-- WHAT IS EXPECTED --
The complete listing should be restated word for word.

-- INFORMATION PROVIDED --
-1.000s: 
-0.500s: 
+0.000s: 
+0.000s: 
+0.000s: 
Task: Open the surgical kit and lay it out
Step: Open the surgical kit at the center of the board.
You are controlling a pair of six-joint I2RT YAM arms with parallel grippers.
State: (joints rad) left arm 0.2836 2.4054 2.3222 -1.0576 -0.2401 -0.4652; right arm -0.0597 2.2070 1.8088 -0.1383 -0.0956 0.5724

-- ANSWER SPACE --
-1.000s: 
-0.500s: 
+0.000s: 
+0.000s: 
+0.000s: 
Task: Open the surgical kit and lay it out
Step: Open the surgical kit at the center of the board.
You are controlling a pair of six-joint I2RT YAM arms with parallel grippers.
State: (joints rad) left arm 0.2836 2.4054 2.3222 -1.0576 -0.2401 -0.4652; right arm -0.0597 2.2070 1.8088 -0.1383 -0.0956 0.5724

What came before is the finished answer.